Цепи меланхолии — страница 40 из 53

– Я подумал: что, если я перестану гнать от себя тревогу, а вместо этого возьму и выплесну ее на холст?

– Это отличная мысль! – воскликнула Арлин. – Но ты уверен, что тебе не станет от этого хуже? Кажется, ты все же не до конца окреп. Рисование может ухудшить твое состояние, если перегрузит нервную систему.

– Нет, я чувствую: это именно то, что мне нужно. А кроме того, я вспомнил, как вы говорили, что пациенты общаются между собой, что если ты не знаешь этого языка, то всегда останешься для них чужим.

– Не совсем так…

– И все же. Когда вы предложили мне встречу с Оскаром, я ответил, что не готов. Я не знал, что значит быть готовым, но теперь, когда я понял, что такое боль, когда она вошла в меня… – Рука Чада сделала еще несколько уверенных взмахов по холсту. Арлин все еще не могла понять, что он пытается изобразить. – Невыносимая грусть, что объяла меня, – это всего лишь ответ на эту боль, я уверен, что смогу совладать с ней, потому что, на свое счастье, умею рисовать. Это единственный выход для меня – продолжать то, что я делаю. Так грусть не сможет завладеть мной. Я стал так близок к тому, чтобы писать, как они, Арлин! А раз так, то мне недостаточно просто встретиться с Оскаром.

– Чего же ты хочешь?

– Я хочу, чтобы Оскар поговорил со мной. – Чад обмакнул кисточку в разбавитель. Арлин заметила, что ногти у него сильно отросли, и поставила в голове воображаемую галочку о том, чтобы напомнить медсестрам укоротить их. Волосы у Чада тоже стали чересчур длинными, хотя, пожалуй, не стоило их трогать, они его не портили, а только подчеркивали непокорный, мятущийся характер.

– Не думаю, что тебе стоит надеяться. За долгие годы это никому не удалось.

– Значит, я буду первым, – просто ответил Чад. – Но не сейчас, только когда научусь говорить на его языке. Для этого мне необходимо работать. Я познал невыносимую печаль, она так скоро открылась мне, так внезапно, что я не успел подготовиться. Но тем лучше. Моя печаль откроет его сердце.

– Почему ты так уверен, что Оскар испытывает именно ее?
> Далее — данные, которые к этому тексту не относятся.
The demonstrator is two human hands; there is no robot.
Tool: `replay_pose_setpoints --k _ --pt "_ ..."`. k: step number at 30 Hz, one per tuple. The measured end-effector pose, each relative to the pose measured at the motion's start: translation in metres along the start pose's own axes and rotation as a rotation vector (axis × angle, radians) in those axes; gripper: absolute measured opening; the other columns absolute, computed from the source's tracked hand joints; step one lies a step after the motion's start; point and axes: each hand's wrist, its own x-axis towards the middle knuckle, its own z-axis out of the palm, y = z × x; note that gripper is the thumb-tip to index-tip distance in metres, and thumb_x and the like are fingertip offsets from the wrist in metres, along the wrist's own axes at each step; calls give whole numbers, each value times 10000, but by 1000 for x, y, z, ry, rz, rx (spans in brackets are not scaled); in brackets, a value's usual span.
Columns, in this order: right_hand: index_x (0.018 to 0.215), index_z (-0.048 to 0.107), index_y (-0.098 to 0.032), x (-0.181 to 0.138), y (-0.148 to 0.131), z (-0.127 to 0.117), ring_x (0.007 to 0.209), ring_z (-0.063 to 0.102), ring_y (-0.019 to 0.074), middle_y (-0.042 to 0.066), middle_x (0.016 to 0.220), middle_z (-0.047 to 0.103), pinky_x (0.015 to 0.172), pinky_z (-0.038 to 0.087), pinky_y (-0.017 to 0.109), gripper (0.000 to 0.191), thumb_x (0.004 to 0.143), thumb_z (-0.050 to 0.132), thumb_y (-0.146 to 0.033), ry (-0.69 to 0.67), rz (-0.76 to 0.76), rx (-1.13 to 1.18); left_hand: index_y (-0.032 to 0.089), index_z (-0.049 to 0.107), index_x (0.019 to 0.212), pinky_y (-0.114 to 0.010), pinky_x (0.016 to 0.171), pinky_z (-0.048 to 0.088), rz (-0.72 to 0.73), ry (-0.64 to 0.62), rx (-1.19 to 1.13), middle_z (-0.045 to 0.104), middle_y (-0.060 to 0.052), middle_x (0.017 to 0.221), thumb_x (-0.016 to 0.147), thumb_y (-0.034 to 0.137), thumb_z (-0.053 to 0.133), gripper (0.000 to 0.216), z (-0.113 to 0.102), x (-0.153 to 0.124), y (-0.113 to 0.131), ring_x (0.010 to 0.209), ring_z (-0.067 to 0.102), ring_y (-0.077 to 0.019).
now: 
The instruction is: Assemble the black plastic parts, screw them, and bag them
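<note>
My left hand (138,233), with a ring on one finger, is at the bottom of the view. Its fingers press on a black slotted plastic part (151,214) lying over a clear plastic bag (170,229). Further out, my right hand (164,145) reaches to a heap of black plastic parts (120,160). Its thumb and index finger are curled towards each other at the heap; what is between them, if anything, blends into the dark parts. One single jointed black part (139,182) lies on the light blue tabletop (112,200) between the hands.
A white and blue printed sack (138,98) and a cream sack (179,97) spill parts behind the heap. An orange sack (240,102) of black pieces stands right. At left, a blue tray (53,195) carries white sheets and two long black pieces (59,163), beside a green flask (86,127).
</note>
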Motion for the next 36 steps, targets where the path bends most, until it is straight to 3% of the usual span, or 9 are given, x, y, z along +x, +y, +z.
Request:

– Что же еще? – Он пожал плечами. – Что, кроме печали, способно так болеть? Когда входил в хранилище, я чувствовал, что спускаюсь в преисподнюю – словно замок Гоуска[46], оно впустило меня и раскрыло секреты. Теперь я умею писать, как художники Бетлема, мне открылось знание. Все, что случилось, случилось неспроста. Я долго размышлял над тем, как оказался в хранилище, ведь я совсем не помню момента, как шел туда, как спускался по лестнице. Я списывал это на действие таблетки, но вдобавок припомнил, что был еще звук, который сопровождал меня.

– Снова колокольчик?

– Теперь я редко слышу его. Вместо него гремят цепи.

– Цепи?

– Цепи. Той самой статуи с жуткими глазами, что стоит в галерее. Это она открыла мне проход в хранилище. Статуя Мании. Не Меланхолии, нет, она такая тихая, что не смогла бы издать и звука. Но Мания… Она же совершенно отчаянна, вы так не считаете?

– Ты понимаешь, что говоришь о каменных изваяниях, которым не одна сотня лет, не так ли?

– За сотню лет даже камень научится говорить. Взять ту же статую, для нее скульптору нужен был натурщик. Но откуда нам знать, что он в действительности существовал, что скульптор не выдумал этого безумца, не списал его, скажем, со своего подмастерья? Ну да ладно, пусть так и он выдумал его, но почему, в сущности, мы должны ему верить? Почему слепо идем за его идеей и соглашаемся с ней?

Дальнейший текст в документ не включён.